The Political Science Department hosted Congress to Campus, an event where two former members of Congress spoke about their experiences, on March 14. The event took place in the Humanities and Social Sciences building where the representatives spoke on Zoom while students met in person.
Arkansas State University is the first college in the state to host an event like this. Shane Broadway, the Vice President for University Relations, contacted the university with interests in hosting a bipartisan event to teach students about negotiation and the legislative process and design. The event was made virtual due to COVID-19 concerns during the time of planning in January.
The two speakers were former House Representatives Robert Goodlatte and Stephanie Herseth Sandlin. Goodlatte was a Republican member from Virginia, serving 13 terms and chaired the Agricultural Committee and the Judiciary Committee. Sandlin was a Democratic member in South Dakota’s single house district for three terms and served on the Agricultural Committee and was the senior whip for the Democratic Party.
“It’s always so important for the students to absorb and listen to all opinions,” Butcher said. “We got to spend an hour with these people asking questions. (It) shows students more of a human relational aspect.”
Before the event began, students wrote their questions and submitted them to Dr. Jordan Butcher, an associate professor of political science. The students asked questions about one’s own political views in regards to lawmaking, difficulties with the Senate and bipartisanship.
The students and speakers focused on bipartisanship and listening to constituents. They said a representative should put their own feelings aside and vote according to their constituents’ desires. Sandlin, who supports climate change policy and healthcare reform, voted against bills containing these issues because she felt they didn’t benefit her constituency. However, they stated one should not completely ignore their own conscience as well.
“I would vote my conscience but I also had to answer for those issues during my campaign when I first ran, and during re-election,” Sandlin said. “I found that when you were honest with your voters about why you voted a certain way, you were more likely to earn their respect.”
The speakers also placed an emphasis on bipartisan relationships. Sandlin and Goodlatte worked together on committees and remain friends to this day. Both stressed the importance of making allies across the political aisle, as it aids in bills being passed.
“(It is important to build) deep relationships and friendships, primarily with people on your committee, regardless of partisan affiliation, because so much of the work of Congress is done in the subcommittee and committee structure,” Sandlin said.

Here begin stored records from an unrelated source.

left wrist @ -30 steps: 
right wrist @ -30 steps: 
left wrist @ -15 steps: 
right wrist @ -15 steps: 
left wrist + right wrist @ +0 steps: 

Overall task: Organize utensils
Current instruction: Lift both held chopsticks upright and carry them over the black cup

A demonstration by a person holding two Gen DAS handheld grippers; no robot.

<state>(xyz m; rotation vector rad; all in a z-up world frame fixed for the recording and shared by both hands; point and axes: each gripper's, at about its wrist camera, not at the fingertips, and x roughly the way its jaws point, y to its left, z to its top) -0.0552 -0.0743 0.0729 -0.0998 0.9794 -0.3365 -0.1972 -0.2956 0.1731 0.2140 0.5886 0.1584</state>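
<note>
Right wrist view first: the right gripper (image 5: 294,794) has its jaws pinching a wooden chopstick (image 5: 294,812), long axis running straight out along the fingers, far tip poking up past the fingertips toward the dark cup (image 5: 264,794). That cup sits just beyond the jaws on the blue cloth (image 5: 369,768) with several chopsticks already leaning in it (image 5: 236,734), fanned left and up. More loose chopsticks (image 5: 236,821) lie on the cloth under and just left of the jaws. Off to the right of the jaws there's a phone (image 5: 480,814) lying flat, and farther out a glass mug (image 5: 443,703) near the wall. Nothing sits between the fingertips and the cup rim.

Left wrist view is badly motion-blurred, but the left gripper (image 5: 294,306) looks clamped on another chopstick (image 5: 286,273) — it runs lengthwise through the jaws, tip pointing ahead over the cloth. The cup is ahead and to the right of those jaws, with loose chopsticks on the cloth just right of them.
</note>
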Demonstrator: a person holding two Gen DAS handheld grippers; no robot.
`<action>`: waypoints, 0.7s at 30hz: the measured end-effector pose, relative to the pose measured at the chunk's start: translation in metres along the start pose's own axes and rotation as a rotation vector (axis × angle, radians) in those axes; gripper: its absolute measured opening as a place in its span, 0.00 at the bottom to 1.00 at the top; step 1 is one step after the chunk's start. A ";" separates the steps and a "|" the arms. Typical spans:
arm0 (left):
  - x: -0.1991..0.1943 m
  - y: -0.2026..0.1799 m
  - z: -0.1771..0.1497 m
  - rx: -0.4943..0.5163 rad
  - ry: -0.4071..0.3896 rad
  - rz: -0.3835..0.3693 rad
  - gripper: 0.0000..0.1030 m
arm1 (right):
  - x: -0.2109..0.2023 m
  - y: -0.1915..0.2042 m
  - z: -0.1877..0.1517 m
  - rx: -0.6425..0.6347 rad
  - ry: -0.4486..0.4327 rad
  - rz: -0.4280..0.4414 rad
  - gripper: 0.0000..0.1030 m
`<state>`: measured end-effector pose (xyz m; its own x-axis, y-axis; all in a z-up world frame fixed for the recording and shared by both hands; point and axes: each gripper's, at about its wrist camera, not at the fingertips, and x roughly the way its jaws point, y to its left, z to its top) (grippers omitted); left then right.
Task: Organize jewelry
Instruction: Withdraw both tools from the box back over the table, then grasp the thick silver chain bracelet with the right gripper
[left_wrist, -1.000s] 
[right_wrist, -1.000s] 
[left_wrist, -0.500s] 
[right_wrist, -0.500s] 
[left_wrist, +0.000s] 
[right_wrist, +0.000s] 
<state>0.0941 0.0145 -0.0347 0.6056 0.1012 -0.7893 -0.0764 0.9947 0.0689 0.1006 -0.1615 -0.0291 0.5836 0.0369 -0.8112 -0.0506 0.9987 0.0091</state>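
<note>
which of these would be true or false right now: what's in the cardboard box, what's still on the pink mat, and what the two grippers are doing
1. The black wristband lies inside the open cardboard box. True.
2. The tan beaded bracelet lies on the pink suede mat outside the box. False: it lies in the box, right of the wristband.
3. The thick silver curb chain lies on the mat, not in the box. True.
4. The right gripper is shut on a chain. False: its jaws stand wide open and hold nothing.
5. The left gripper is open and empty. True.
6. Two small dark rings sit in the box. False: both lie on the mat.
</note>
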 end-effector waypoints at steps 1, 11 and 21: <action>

Goodlatte, who served on the House Judiciary Committee, said that his committee covered controversial topics such as gun control, abortion, immigration and constitutional amendments. He said working with people with differing opinions was critical to success and passing substantive bills required finding common ground.
“If you couldn’t do that, you were not going to get the floor time to pass the bill through the House. You certainly wouldn’t get it through the Senate, where the rules generally require having a supermajority to pass the legislation,” Goodlatte said.
Goodlatte and Sandlin also spoke about the differences between the legislative rules of the House and the Senate. In order for bills to pass in the Senate, they must receive a supermajority of the vote, which is 60 of the 100 senators. In addition, senators have unlimited speaking time through the filibuster, which can also only be ended through a supermajority. They said it makes getting bills through the Senate more challenging.
The Political Science Department plans to host more Congress to Campus events in the fall. They are planning on hosting a two day event where former representatives would talk to classes in a question-and-answer format. The event would also have a forum that would be open to the public. The dates for this event are currently unknown.